European Association for Palliative Care

Forum.

Introduction

The clinical evolution of sedation as an adjuvant treatment in palliative care has been hampered by several factors. Although palliative sedation research is increasing, it remains difficult to generalize because of differences in definitions, methodology, and culture (Rousseau; Fainsinger). Rost lists three important questions upon which consensus must be reached before progress can be made toward evidence-based care for a condition, such as symptom intractability: (a) what are the criteria for identifying the condition? (b) how do we systematically determine which patients meet the criteria? (c) how do we control for concurrent factors (that is, in addition to potential interventions) that can affect outcomes?(60) Implied in (b) is the selection of appropriate interventions for qualifying patients.

We conducted online searches of the PubMed, CINAHL, and PsychInfo databases and the Google search engine, using the search terms “palliative sedation;” “terminal sedation;” and “sedation” linked with “end of life,” “dying,” “suffering,” “intractable,” and “symptom.”
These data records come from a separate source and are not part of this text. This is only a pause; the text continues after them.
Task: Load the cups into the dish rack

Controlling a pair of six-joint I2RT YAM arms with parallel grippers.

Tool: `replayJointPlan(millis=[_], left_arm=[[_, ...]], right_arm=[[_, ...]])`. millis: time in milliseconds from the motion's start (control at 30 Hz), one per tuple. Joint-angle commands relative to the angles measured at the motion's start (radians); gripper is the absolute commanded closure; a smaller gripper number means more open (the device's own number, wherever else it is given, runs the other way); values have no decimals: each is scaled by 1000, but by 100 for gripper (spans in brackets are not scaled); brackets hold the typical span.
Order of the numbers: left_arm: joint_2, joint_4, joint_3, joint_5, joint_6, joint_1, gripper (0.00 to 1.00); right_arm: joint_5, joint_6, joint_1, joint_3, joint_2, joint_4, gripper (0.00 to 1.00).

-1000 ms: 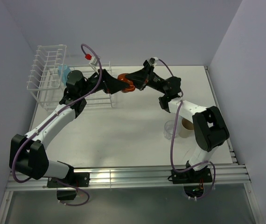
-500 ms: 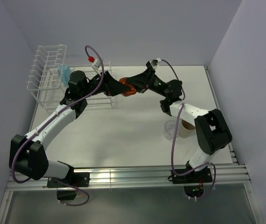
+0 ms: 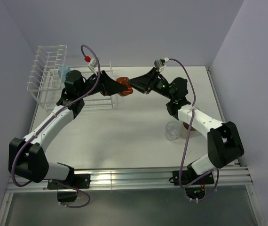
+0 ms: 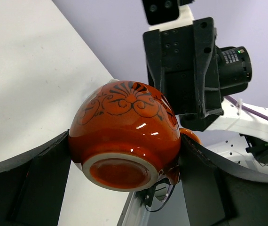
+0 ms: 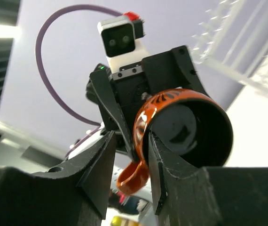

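Left gripper [image 3: 115, 87] clamped on red-orange cup [image 4: 124, 134] mid-air — right gripper [image 5: 131, 157] straddles its rim, grip unclear.

A white worktop [image 3: 134, 127] fills the middle of the room, closed in by pale lilac walls [image 3: 138, 28] at the back and on both sides. Along its near edge run silver slotted metal rails [image 3: 124, 179], and a narrower metal strip [image 3: 215, 89] lines its right edge. Below the rails lies a dull grey surface [image 3: 134, 207].
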Motion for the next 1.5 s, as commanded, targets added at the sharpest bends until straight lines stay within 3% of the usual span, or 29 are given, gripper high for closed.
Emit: replayJointPlan(millis=[0,167,467,700,933,1300,1467], left_arm=[[-27,-5,11,-25,-6,40,100],[-34,-28,19,-25,6,60,100],[-17,-155,97,-51,50,134,100],[98,-512,370,-304,212,160,100],[346,-764,646,-638,302,160,100],[703,-1021,1109,-882,379,160,100],[782,-1049,1151,-925,382,162,100]], right_arm=[[64,-123,-17,11,-89,-106,59],[133,-251,-17,31,-123,-293,58],[248,-360,-39,12,-143,-454,58],[343,-498,-42,25,-186,-621,58],[391,-582,-40,47,-217,-730,58],[380,-634,-42,54,-181,-767,58],[369,-643,-40,54,-155,-766,58]])
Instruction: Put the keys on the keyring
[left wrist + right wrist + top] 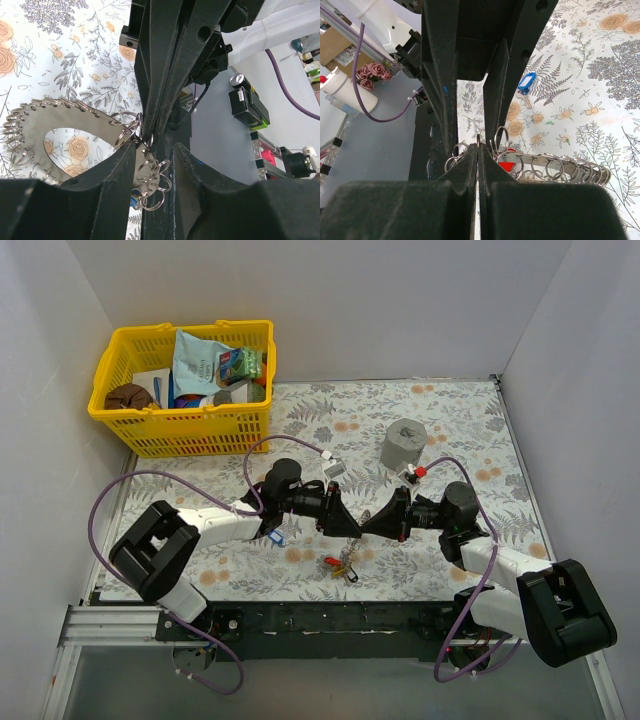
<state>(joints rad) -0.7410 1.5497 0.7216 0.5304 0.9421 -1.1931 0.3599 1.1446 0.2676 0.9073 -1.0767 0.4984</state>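
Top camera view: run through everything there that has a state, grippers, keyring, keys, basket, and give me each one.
Right gripper: shut, pinching the keyring.
Left gripper: open, fingers straddling the keyring's end.
Blue key: loose on the table, off the keyring.
Red, yellow and black keys: loose on the table, clustered.
Basket: upright, filled with packets.
Grey cylinder: standing upright.

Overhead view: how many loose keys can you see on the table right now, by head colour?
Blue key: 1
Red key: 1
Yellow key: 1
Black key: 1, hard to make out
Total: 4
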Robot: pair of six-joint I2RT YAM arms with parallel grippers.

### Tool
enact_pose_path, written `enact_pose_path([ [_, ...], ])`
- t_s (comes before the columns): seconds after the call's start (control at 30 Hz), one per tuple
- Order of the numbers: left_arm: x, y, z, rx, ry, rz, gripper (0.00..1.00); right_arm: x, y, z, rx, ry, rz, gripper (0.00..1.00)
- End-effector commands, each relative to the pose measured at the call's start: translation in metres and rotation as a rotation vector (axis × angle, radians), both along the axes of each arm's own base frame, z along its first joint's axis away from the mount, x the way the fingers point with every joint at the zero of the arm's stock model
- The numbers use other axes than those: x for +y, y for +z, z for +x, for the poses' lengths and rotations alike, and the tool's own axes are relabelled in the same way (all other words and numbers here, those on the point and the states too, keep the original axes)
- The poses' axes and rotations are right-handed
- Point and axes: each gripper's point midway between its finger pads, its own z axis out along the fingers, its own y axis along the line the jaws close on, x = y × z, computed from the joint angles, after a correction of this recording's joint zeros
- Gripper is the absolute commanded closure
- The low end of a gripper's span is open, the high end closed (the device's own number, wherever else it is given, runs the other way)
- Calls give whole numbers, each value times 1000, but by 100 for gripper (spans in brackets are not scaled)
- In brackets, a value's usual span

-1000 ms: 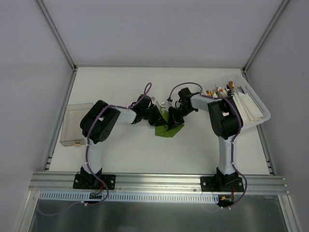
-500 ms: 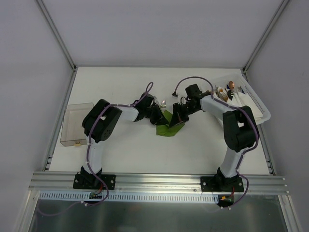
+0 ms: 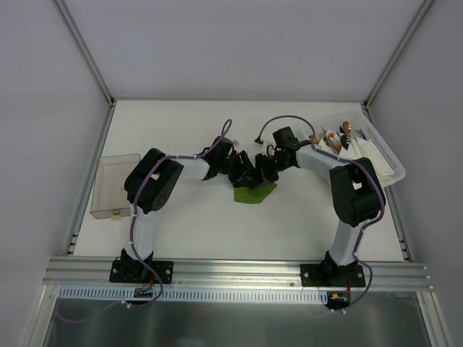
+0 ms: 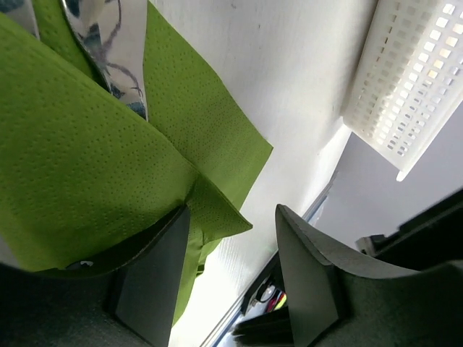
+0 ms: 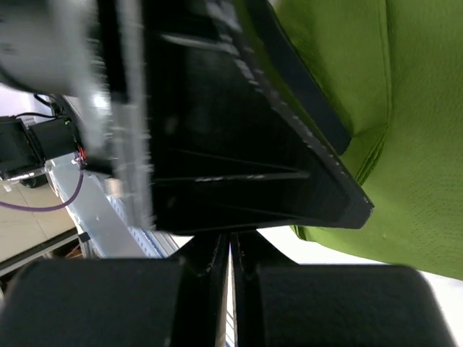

We reviewed papers from the palliative care and general medical literature for definitions of palliative sedation (or an equivalent term) and intractability; processes or criteria for establishing that a symptom is intractable; and participants in the process. The majority of papers were in English, and the remainder in Swedish (2), Spanish (1) and German (1), which were translated by one of the authors (CP – Swedish) or colleagues. We also reviewed guidelines, protocols and position statements of professional organizations that came to our attention.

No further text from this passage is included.